WORK ORDER
Beginning with the line below that contains "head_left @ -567" and ending with the line that contains "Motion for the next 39", retype every line exactly. Pictures are not copied.

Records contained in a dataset
^^^^^^^^

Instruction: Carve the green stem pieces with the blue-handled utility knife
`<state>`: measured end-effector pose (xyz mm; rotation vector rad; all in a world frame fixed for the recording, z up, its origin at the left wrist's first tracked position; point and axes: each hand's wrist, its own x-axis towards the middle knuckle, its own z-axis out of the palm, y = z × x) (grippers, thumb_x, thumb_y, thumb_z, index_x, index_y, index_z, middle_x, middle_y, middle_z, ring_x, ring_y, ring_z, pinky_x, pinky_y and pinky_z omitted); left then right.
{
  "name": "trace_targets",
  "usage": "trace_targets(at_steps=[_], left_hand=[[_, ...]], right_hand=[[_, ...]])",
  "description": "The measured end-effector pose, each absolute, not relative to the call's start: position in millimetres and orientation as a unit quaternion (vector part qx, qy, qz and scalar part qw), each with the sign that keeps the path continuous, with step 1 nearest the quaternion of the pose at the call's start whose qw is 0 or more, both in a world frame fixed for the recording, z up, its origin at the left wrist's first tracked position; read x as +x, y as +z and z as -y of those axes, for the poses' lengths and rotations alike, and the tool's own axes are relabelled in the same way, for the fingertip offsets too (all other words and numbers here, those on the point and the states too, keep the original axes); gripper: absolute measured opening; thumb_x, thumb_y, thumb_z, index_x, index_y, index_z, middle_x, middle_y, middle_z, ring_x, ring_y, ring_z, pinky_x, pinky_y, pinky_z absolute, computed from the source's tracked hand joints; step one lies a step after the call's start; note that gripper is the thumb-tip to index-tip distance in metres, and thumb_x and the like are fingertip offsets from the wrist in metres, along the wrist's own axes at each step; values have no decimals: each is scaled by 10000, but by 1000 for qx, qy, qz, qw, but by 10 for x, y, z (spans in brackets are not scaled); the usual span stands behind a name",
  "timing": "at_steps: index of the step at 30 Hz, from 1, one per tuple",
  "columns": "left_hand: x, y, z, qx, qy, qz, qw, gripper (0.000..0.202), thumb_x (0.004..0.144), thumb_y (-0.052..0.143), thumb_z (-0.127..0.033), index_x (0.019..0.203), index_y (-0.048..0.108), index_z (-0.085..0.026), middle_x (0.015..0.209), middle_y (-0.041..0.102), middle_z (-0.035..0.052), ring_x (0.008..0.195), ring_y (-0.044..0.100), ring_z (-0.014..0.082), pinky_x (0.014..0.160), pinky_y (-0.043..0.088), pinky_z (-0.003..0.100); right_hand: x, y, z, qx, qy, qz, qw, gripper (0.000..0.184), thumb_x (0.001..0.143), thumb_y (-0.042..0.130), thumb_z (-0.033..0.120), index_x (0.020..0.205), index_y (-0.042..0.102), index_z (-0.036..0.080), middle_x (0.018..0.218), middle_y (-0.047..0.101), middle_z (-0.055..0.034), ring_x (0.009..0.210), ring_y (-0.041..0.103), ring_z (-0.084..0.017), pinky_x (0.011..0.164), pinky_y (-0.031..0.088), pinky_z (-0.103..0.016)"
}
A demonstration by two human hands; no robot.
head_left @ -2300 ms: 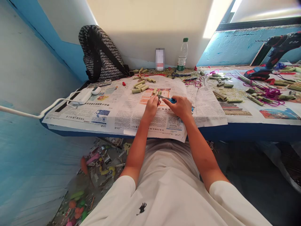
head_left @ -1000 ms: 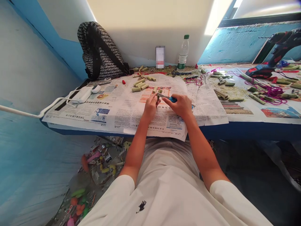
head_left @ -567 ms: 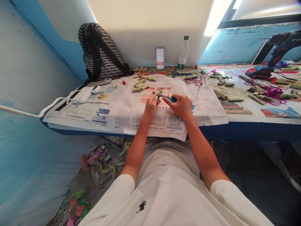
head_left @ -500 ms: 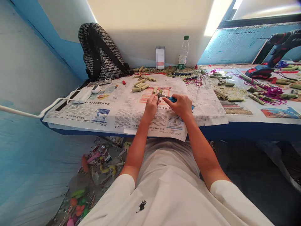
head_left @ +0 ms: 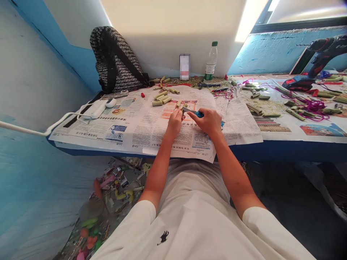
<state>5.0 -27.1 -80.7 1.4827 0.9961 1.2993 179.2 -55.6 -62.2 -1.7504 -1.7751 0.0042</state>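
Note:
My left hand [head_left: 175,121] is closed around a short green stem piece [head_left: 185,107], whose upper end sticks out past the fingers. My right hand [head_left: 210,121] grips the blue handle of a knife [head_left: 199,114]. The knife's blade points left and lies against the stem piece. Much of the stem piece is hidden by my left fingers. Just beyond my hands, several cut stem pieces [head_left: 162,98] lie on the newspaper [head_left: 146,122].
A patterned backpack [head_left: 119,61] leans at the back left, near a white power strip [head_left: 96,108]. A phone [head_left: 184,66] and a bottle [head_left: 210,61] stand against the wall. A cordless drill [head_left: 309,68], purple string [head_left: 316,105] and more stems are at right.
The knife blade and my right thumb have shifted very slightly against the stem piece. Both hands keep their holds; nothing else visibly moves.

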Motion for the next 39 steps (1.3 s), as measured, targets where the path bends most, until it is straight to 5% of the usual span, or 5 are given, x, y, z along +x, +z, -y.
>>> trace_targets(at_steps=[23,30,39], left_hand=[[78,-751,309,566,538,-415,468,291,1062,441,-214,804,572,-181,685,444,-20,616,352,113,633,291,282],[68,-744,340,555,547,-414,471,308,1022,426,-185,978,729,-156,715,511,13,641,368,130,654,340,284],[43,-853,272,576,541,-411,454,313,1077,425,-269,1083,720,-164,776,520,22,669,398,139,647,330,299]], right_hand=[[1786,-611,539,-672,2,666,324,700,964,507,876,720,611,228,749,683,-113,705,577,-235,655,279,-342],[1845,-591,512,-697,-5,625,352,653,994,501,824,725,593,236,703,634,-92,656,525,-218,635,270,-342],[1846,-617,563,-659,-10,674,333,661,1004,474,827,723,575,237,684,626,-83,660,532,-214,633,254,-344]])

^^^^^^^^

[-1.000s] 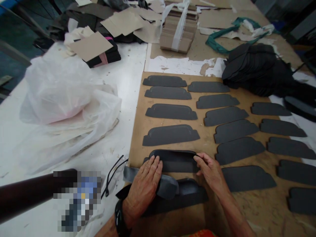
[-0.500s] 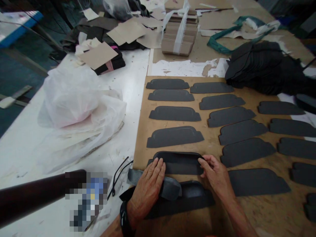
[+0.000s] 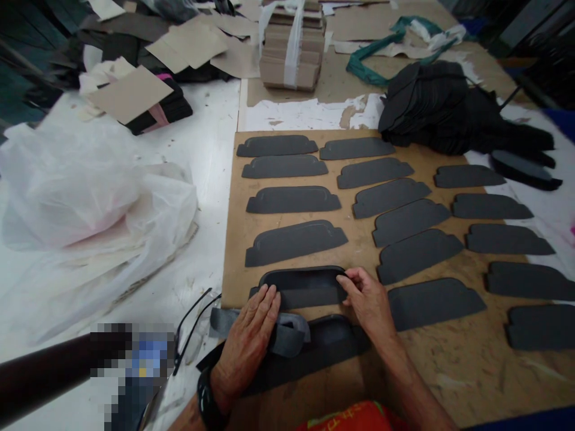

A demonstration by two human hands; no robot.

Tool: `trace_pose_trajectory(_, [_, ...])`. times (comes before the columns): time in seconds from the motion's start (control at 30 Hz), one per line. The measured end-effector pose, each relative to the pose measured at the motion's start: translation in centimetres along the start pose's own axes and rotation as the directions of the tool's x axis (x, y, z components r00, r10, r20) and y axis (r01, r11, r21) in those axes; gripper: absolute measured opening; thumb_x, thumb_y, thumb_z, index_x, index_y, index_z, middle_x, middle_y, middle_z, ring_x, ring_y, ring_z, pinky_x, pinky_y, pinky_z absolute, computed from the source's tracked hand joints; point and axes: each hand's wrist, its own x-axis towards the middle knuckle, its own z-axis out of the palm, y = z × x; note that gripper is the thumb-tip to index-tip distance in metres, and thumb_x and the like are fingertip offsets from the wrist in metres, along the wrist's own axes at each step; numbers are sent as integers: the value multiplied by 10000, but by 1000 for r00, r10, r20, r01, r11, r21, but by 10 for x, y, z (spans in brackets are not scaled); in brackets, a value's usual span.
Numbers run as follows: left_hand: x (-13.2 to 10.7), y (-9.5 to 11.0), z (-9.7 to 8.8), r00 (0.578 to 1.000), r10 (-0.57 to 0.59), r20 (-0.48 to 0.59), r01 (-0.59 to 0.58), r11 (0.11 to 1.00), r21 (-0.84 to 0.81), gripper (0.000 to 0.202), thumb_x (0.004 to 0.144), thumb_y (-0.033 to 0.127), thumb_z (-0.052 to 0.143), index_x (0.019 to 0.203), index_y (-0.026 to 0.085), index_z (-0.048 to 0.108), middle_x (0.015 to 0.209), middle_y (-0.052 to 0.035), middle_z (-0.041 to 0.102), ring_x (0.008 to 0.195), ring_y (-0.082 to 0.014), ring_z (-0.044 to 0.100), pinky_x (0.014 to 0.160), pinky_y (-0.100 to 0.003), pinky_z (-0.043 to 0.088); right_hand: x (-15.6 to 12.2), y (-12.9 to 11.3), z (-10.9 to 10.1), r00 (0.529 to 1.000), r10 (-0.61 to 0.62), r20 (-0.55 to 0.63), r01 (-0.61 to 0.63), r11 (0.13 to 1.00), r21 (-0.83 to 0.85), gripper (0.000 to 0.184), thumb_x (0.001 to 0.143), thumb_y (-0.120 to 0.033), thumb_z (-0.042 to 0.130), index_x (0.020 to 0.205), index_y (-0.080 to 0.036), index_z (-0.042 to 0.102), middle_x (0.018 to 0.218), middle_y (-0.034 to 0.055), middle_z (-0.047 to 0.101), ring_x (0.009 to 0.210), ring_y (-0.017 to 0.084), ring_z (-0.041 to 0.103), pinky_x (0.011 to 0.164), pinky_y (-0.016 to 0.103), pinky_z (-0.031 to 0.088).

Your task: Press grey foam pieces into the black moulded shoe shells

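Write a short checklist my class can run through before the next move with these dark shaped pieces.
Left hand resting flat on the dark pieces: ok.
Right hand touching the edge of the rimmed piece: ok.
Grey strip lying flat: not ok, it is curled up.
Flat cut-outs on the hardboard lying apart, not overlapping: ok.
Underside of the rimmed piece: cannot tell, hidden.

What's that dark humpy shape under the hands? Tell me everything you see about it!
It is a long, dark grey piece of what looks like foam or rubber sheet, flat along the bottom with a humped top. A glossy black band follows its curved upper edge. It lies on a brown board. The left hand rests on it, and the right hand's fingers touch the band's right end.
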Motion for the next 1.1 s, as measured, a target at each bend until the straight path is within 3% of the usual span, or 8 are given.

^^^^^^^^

EXPECTED ANSWER
head_left @ -567 ms: 
head_left @ -500 ms: 
head_left @ +0 ms: 
<state>5.0 -27.1 -80.7 1.4827 0.9961 1.2993 179.2 -55.6 -62.2 -1.7504 -1.7751 0.0042</state>
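Note:
My left hand [head_left: 175,121] is closed around a short green stem piece [head_left: 185,107], whose upper end sticks out past the fingers. My right hand [head_left: 210,121] grips the blue handle of a knife [head_left: 199,114]. The knife's blade points left and lies against the stem piece. Much of the stem piece is hidden by my left fingers. Just beyond my hands, several cut stem pieces [head_left: 162,98] lie on the newspaper [head_left: 146,122].
A patterned backpack [head_left: 119,61] leans at the back left, near a white power strip [head_left: 96,108]. A phone [head_left: 184,66] and a bottle [head_left: 210,61] stand against the wall. A cordless drill [head_left: 309,68], purple string [head_left: 316,105] and more stems are at right.
The knife blade and my right thumb have shifted very slightly against the stem piece. Both hands keep their holds; nothing else visibly moves.
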
Motion for the next 39 steps (1.3 s), as measured, targets where the path bends most, until it is straight to 5% of the usual span, or 5 are given, x, y, z along +x, +z, -y.

This exercise is finished.